_YOUR OBJECTIVE_
With pictures removed, print the listing exactly.

═══

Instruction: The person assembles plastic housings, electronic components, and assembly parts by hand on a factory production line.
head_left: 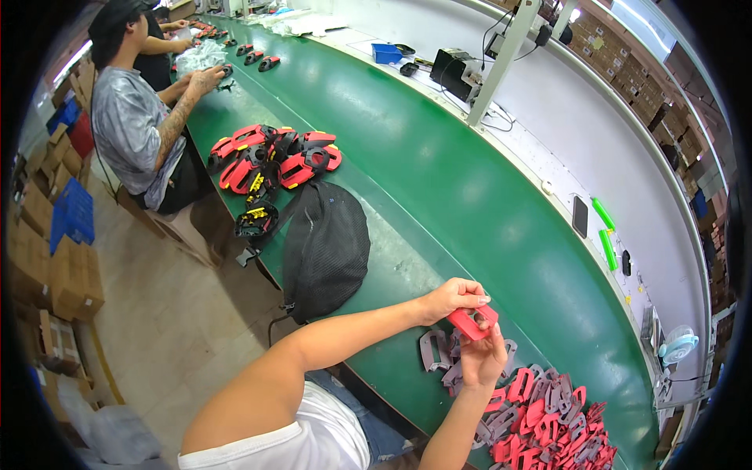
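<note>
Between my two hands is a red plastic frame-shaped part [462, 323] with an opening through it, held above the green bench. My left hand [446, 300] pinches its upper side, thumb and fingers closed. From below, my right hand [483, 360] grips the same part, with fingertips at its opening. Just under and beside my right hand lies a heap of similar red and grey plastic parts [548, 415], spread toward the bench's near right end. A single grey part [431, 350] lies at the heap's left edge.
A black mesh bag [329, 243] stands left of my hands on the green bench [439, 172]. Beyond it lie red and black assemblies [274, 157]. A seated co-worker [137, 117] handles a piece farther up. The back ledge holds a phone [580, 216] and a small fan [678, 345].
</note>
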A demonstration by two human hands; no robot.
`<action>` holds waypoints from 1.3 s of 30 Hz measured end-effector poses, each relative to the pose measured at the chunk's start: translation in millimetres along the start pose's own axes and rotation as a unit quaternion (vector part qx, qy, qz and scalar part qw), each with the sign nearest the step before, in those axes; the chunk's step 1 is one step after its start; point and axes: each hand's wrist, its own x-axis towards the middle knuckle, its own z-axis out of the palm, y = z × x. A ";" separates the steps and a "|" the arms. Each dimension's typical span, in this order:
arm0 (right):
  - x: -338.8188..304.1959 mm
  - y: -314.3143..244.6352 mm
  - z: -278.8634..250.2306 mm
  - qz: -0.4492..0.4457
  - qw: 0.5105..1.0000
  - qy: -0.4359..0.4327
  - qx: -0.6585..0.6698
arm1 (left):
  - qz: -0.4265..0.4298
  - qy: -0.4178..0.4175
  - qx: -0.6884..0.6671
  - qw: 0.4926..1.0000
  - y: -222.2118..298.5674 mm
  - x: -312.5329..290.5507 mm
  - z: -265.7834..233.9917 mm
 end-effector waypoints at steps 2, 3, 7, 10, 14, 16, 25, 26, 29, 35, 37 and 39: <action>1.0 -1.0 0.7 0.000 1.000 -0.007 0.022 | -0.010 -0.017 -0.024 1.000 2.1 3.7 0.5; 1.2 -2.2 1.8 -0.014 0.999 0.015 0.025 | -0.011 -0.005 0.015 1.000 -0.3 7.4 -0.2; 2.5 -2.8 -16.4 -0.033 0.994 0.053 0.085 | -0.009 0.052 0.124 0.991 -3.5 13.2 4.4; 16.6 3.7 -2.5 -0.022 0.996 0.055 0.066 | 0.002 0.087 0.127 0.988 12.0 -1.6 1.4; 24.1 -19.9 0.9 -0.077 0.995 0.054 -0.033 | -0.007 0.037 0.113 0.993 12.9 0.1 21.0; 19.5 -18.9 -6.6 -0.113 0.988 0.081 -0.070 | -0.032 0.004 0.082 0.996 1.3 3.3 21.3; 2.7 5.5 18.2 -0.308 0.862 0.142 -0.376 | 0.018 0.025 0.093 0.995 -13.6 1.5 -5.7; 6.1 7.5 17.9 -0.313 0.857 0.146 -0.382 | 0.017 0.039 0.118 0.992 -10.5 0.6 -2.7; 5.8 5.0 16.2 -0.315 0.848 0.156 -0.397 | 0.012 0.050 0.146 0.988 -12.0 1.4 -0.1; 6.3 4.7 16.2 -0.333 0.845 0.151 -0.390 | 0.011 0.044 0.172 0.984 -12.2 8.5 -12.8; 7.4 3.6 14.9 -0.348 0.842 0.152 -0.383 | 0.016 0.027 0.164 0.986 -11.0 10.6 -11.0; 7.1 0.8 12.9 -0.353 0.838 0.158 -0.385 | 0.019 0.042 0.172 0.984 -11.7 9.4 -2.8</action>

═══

_SOLUTION TO THE EXERCISE_
Instruction: The person assembles plastic housings, electronic components, and assembly parts by hand on a factory production line.
head_left: 
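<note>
Between my two hands is a red plastic frame-shaped part [462, 323] with an opening through it, held above the green bench. My left hand [446, 300] pinches its upper side, thumb and fingers closed. From below, my right hand [483, 360] grips the same part, with fingertips at its opening. Just under and beside my right hand lies a heap of similar red and grey plastic parts [548, 415], spread toward the bench's near right end. A single grey part [431, 350] lies at the heap's left edge.
A black mesh bag [329, 243] stands left of my hands on the green bench [439, 172]. Beyond it lie red and black assemblies [274, 157]. A seated co-worker [137, 117] handles a piece farther up. The back ledge holds a phone [580, 216] and a small fan [678, 345].
</note>
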A demonstration by two human hands; no robot.
`<action>` holds waypoints from 1.3 s of 30 Hz measured end-effector poses, each relative to the pose measured at the chunk's start: translation in millimetres along the start pose's own axes and rotation as a unit quaternion (vector part qx, qy, qz and scalar part qw), each with the sign nearest the step before, in those axes; the chunk's step 1 is one step after its start; point and axes: each hand's wrist, its own x-axis towards the middle knuckle, its own z-axis out of the palm, y = z × x. A ";" separates the steps and a "|" the arms. Each dimension's typical span, in this order:
arm0 (right):
  - x: -338.8188..304.1959 mm
  - y: -314.3143..244.6352 mm
  - z: -278.8634..250.2306 mm
  - qz: -0.4492..0.4457
  - qw: 0.5105..1.0000
  - qy: -0.4359..0.4327
  - qx: -0.6585..0.6698
arm1 (left):
  - qz: -0.4265..0.4298
  - qy: -0.4178..0.4175
  - qx: -0.6884..0.6671
  - qw: 0.4926..1.0000
  - y: -222.2118..298.5674 mm
  - x: -312.5329..290.5507 mm
  - z: -265.7834..233.9917 mm
 end-effector waypoints at steps 2, 3, 7, 10, 14, 16, 25, 26, 29, 35, 37 and 39: <action>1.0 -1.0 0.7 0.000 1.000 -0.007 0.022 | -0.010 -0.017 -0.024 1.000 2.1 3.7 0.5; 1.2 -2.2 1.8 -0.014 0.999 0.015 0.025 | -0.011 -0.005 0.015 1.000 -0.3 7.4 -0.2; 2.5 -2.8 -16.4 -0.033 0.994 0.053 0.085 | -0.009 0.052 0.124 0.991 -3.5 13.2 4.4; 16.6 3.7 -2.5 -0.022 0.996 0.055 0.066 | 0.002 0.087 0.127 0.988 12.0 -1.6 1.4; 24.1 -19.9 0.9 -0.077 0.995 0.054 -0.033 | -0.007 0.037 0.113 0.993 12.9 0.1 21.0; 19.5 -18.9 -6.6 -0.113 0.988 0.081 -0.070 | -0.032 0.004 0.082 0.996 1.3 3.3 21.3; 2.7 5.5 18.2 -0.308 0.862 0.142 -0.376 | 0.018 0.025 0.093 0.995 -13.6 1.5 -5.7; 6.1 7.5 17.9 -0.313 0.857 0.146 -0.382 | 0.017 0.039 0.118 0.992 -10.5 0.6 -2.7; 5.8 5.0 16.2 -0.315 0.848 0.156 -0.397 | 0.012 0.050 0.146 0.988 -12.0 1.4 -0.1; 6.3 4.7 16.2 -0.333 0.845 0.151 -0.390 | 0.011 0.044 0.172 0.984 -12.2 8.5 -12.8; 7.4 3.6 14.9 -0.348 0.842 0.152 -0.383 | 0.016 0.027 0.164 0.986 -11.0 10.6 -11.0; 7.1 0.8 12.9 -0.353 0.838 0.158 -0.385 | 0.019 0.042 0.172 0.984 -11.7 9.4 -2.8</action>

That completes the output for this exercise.